Copy each line that includes the string "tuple" from the material into your answer.

------------------------------------------------------------------------

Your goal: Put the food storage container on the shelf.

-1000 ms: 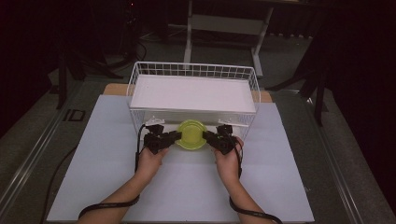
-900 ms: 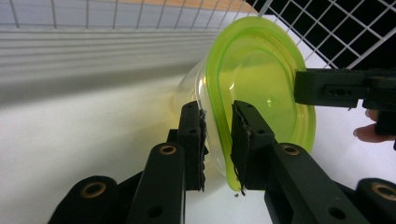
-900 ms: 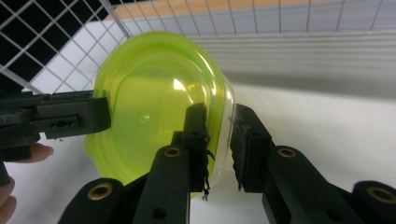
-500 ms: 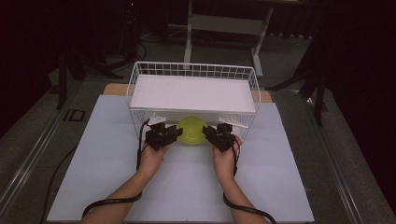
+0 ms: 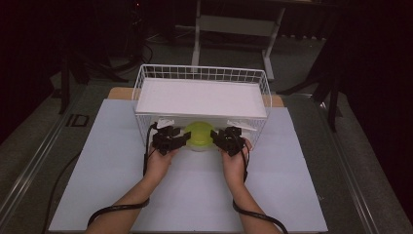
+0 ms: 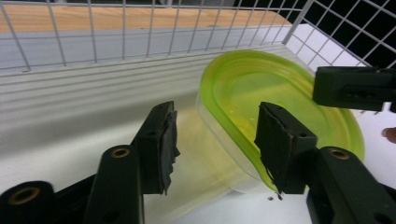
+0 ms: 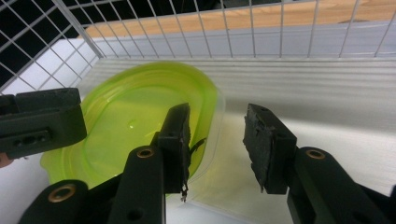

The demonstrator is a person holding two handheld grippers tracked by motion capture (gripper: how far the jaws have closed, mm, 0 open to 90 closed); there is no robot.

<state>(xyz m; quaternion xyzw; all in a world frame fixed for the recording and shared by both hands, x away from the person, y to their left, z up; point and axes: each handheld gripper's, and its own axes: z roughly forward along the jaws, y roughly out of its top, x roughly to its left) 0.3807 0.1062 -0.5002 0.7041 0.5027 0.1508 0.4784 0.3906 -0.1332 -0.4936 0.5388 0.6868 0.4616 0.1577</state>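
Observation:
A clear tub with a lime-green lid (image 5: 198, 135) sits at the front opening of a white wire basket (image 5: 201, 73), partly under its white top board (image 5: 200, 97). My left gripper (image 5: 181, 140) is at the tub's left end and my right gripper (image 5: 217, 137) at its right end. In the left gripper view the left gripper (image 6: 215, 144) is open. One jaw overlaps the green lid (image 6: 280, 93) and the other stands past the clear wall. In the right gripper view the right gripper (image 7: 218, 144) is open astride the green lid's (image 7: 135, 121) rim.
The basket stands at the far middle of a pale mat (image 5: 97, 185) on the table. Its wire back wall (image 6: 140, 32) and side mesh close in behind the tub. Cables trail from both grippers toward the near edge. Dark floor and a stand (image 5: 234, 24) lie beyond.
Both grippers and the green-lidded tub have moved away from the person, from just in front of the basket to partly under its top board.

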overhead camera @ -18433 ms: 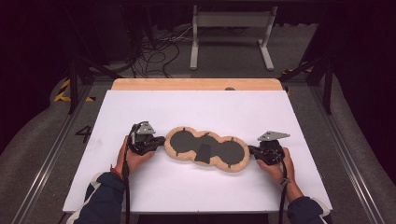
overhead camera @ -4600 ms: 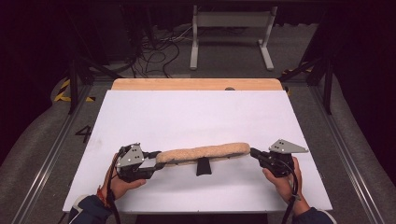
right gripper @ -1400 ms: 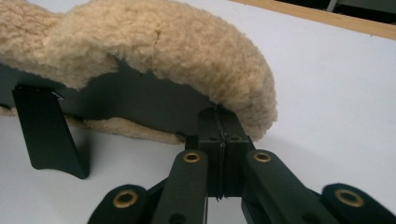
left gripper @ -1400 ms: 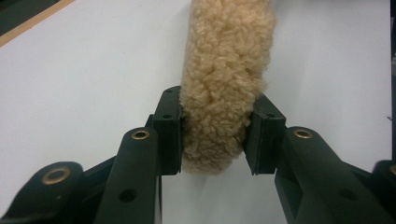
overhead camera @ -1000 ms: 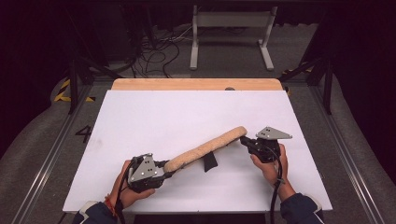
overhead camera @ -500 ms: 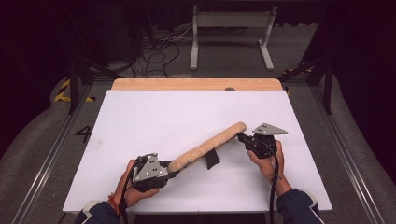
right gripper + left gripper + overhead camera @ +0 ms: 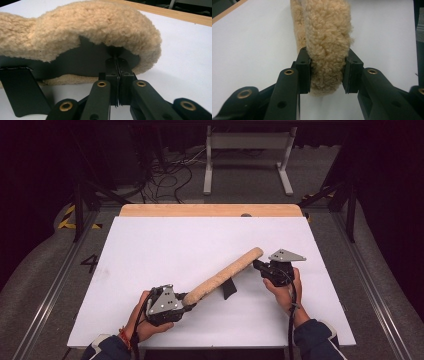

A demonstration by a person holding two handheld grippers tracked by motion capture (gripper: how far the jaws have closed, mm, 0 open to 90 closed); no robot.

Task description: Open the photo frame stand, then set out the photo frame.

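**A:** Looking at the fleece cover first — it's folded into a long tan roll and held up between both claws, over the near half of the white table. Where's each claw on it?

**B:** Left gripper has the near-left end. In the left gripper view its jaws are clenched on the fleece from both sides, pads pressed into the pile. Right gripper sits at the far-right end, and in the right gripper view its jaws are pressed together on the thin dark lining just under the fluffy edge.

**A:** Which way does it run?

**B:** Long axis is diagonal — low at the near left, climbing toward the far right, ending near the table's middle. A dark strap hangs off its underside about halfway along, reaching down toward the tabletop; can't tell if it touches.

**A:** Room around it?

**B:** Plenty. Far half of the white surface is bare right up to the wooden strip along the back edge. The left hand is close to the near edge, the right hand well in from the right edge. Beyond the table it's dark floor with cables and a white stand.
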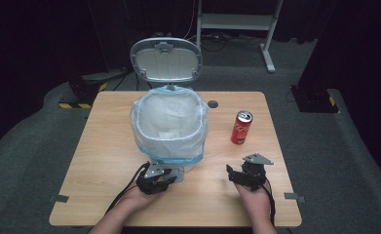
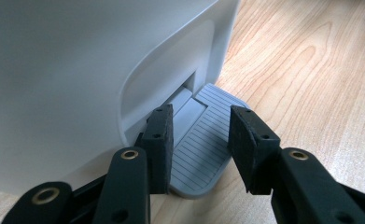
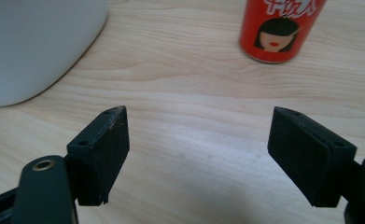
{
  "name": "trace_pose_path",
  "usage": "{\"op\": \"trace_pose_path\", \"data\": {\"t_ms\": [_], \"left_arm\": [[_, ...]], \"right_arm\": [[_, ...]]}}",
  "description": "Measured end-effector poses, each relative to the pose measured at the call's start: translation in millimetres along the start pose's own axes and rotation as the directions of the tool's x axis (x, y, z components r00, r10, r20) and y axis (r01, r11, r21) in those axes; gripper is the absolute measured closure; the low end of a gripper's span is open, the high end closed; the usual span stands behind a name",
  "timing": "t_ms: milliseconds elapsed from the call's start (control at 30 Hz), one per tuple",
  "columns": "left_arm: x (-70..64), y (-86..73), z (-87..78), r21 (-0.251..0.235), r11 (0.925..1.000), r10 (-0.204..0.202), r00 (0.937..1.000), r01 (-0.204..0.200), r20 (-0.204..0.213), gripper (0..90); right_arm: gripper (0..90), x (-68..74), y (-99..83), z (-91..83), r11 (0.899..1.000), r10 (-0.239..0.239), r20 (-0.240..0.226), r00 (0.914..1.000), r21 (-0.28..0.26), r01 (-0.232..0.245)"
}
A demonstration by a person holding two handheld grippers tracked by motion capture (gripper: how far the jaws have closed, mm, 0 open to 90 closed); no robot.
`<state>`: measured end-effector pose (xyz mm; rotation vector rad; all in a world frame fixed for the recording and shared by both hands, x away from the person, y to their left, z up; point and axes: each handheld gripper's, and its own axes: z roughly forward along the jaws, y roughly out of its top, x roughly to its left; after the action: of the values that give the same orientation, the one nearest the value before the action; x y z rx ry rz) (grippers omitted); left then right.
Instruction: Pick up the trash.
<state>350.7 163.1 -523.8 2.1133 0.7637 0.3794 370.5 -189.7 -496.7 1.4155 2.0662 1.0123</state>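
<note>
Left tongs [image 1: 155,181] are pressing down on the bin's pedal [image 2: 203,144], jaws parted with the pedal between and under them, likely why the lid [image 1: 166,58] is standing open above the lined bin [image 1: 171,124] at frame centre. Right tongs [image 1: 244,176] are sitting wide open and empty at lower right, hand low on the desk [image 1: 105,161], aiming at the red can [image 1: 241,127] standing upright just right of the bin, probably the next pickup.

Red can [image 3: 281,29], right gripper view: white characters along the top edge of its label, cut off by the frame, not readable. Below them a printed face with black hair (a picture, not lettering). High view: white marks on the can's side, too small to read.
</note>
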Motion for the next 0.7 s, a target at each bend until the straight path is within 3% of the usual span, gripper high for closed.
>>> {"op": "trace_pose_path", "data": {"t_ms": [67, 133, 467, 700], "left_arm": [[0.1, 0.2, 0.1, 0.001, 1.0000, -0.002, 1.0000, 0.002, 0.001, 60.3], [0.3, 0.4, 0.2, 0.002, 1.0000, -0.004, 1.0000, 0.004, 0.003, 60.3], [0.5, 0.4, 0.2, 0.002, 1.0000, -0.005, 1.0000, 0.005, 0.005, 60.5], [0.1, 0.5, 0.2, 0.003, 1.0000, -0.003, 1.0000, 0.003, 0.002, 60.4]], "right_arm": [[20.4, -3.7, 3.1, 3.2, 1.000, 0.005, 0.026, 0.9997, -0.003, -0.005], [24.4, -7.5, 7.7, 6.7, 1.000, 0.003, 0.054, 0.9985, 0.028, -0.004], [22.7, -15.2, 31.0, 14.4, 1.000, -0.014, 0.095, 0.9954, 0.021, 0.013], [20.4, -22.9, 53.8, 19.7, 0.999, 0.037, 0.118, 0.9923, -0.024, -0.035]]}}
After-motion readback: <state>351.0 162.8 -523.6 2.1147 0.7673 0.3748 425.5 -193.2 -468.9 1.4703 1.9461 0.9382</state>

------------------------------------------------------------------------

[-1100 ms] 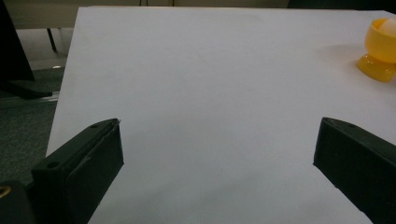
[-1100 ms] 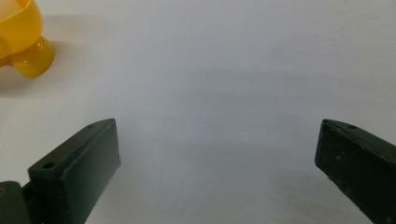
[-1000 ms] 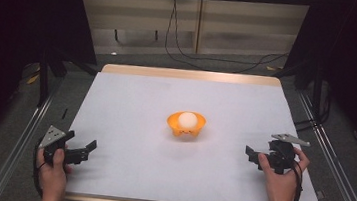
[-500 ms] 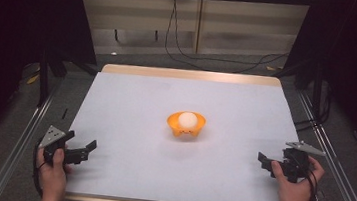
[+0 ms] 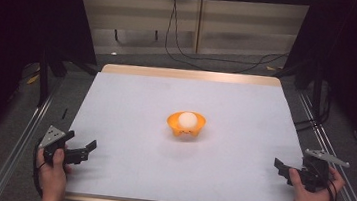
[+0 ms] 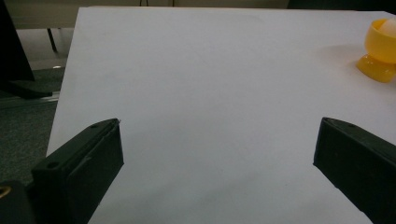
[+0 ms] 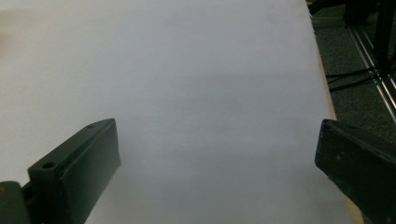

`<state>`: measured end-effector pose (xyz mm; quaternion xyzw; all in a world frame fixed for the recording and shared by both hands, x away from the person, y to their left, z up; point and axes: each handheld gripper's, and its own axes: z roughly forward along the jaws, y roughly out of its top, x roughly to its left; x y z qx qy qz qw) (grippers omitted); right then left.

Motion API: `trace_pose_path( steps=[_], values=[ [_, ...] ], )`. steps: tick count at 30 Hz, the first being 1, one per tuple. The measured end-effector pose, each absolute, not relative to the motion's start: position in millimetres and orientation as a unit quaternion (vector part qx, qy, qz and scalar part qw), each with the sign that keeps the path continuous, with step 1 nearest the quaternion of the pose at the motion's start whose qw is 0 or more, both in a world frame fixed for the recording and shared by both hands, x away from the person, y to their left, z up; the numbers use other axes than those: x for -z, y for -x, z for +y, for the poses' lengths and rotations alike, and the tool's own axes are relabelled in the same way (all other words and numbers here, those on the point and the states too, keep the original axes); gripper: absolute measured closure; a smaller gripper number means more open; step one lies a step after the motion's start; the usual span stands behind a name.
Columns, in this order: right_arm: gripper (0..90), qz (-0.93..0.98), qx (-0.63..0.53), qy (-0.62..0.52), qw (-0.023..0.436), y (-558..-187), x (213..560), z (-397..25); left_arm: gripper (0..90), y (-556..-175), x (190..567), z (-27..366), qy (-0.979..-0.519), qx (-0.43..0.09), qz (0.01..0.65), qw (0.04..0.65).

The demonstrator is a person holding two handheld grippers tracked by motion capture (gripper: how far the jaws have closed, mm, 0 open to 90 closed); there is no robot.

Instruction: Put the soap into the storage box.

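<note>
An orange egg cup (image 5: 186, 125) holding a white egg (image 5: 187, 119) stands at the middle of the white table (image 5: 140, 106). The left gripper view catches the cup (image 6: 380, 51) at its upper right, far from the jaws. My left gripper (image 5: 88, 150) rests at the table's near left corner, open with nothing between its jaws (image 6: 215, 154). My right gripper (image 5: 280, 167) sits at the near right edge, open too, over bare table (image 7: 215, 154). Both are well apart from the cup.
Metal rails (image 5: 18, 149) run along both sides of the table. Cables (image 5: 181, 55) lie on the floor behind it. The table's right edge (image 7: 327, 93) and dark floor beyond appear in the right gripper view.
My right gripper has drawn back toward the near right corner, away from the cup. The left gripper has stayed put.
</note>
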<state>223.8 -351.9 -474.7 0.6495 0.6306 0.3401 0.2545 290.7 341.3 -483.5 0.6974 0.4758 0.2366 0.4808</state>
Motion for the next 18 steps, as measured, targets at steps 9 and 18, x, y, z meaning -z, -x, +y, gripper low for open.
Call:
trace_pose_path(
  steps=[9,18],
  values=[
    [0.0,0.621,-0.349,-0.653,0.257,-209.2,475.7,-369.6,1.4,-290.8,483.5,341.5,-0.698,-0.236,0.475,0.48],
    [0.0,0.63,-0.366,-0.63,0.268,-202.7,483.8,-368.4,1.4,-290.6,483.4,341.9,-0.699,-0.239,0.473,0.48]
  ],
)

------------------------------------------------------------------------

- _EXERCISE OUTPUT_
  "timing": "t_ms: milliseconds elapsed from the call's start (control at 30 Hz), one per tuple",
Motion API: `trace_pose_path( steps=[_], values=[ [_, ...] ], )`. steps: tick count at 30 Hz, the first being 1, one per tuple. The measured end-effector pose, each absolute, not relative to the motion's start: position in millimetres and orientation as a unit quaternion (vector part qx, qy, qz and scalar part qw), each with the sign that keeps the path continuous, with step 1 nearest the quaternion of the pose at the motion's start whose qw is 0 or more, both in a world frame fixed for the recording and shared by both hands, x away from the person, y to their left, z up; the numbers use other axes than those: x for -z, y for -x, z for +y, for the poses' lengths and rotations alike, and the tool's own axes are relabelled in the same way (all other words and numbers here, those on the point and the states too, keep the original axes); gripper: absolute measured closure; a smaller gripper number means more open; step one lies a step after the motion's start; the usual span stands behind a name.

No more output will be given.